» **The task**
Restate word for word the lines of the material below, from the line with "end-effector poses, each" to the line with "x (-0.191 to", both lines included, and no others.
- - - - - - -
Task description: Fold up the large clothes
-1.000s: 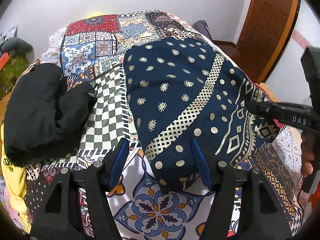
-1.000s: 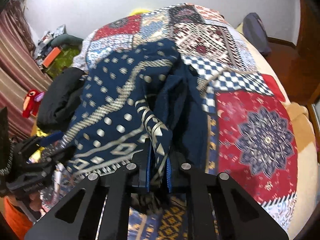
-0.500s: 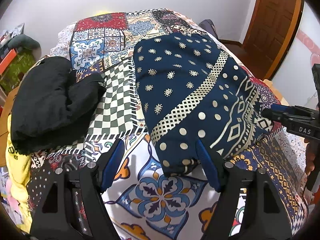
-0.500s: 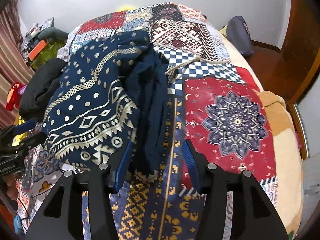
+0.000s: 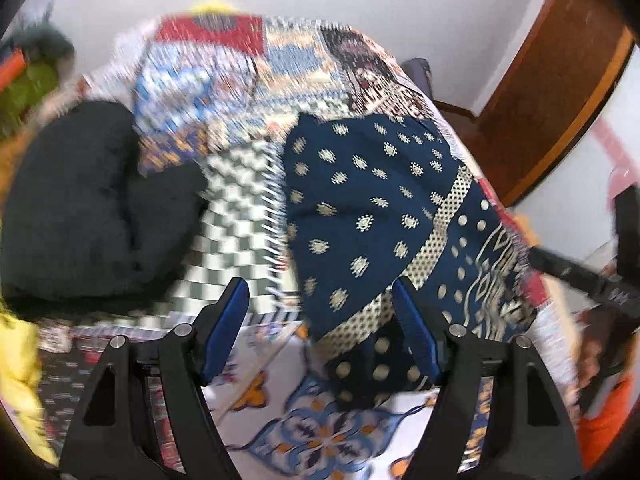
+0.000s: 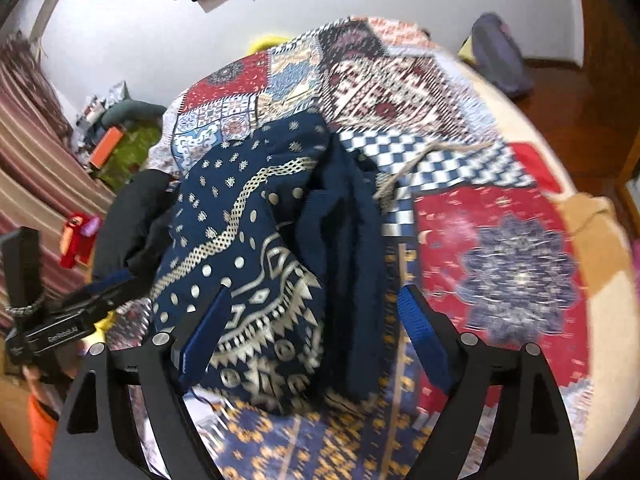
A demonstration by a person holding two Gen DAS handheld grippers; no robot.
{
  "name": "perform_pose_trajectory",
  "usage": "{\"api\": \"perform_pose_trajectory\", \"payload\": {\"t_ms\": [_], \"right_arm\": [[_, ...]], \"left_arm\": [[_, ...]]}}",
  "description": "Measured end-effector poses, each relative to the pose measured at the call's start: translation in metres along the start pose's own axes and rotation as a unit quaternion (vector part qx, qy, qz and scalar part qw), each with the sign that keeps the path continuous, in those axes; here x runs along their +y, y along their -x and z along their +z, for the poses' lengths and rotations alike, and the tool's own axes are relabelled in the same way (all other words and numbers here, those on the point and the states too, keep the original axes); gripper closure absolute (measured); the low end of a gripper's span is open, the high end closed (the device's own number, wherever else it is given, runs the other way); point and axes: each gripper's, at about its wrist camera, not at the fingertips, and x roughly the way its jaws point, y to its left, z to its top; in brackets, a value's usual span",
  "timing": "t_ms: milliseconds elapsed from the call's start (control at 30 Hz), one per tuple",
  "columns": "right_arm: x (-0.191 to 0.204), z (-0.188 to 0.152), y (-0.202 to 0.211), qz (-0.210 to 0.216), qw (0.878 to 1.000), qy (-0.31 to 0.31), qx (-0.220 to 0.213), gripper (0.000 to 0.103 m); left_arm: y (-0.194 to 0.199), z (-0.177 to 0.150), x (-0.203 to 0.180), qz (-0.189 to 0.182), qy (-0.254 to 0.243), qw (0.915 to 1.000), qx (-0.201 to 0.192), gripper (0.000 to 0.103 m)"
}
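Observation:
A navy garment with cream dots and zigzag borders (image 5: 376, 216) lies folded on the patchwork bedspread (image 5: 240, 216); it also shows in the right wrist view (image 6: 256, 248), with a plain navy layer bunched along its right side. My left gripper (image 5: 320, 332) is open and empty, just in front of the garment's near edge. My right gripper (image 6: 312, 340) is open and empty, its fingers either side of the garment's near end. Each gripper shows in the other's view, at the right edge (image 5: 580, 276) and the left edge (image 6: 68, 316).
A black garment (image 5: 88, 200) lies piled on the bed's left, with yellow cloth (image 5: 20, 368) below it. A wooden door (image 5: 560, 80) stands at the right. A dark bag (image 6: 500, 56) sits past the bed. Clutter and a striped curtain (image 6: 32, 152) are at the left.
My right gripper opened, let go of the garment's edge and drew back. My left gripper stayed open and shifted. The garment now lies more compactly folded on the bed.

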Motion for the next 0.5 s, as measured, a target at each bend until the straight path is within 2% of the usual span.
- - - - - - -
» **Finished task**
  "description": "Measured end-effector poses, each relative to the pose measured at the call's start: translation in metres along the start pose's own axes and rotation as a unit quaternion (vector part qx, qy, qz and scalar part qw), each with the sign that keeps the path continuous, in those axes; here x runs along their +y, y along their -x and z along their +z, for the poses' lengths and rotations alike, and the tool's own axes are relabelled in the same way (all other words and numbers here, those on the point and the states too, keep the original axes); gripper closure absolute (measured); the low end of a gripper's span is open, the high end closed (the device's own number, wherever else it is given, runs the other way); point and axes: each gripper's, at about its wrist camera, not at the fingertips, and x roughly the way its jaws point, y to its left, z to its top; in brackets, a value's usual span",
  "timing": "t_ms: milliseconds elapsed from the call's start (control at 30 Hz), one per tuple",
  "columns": "right_arm: x (-0.191 to 0.204), z (-0.188 to 0.152), y (-0.202 to 0.211), qz (-0.210 to 0.216), qw (0.878 to 1.000), qy (-0.31 to 0.31), qx (-0.220 to 0.213), gripper (0.000 to 0.103 m); left_arm: y (-0.194 to 0.199), z (-0.177 to 0.150), x (-0.203 to 0.180), qz (-0.189 to 0.182), qy (-0.254 to 0.243), qw (0.915 to 1.000), qx (-0.201 to 0.192), gripper (0.000 to 0.103 m)"

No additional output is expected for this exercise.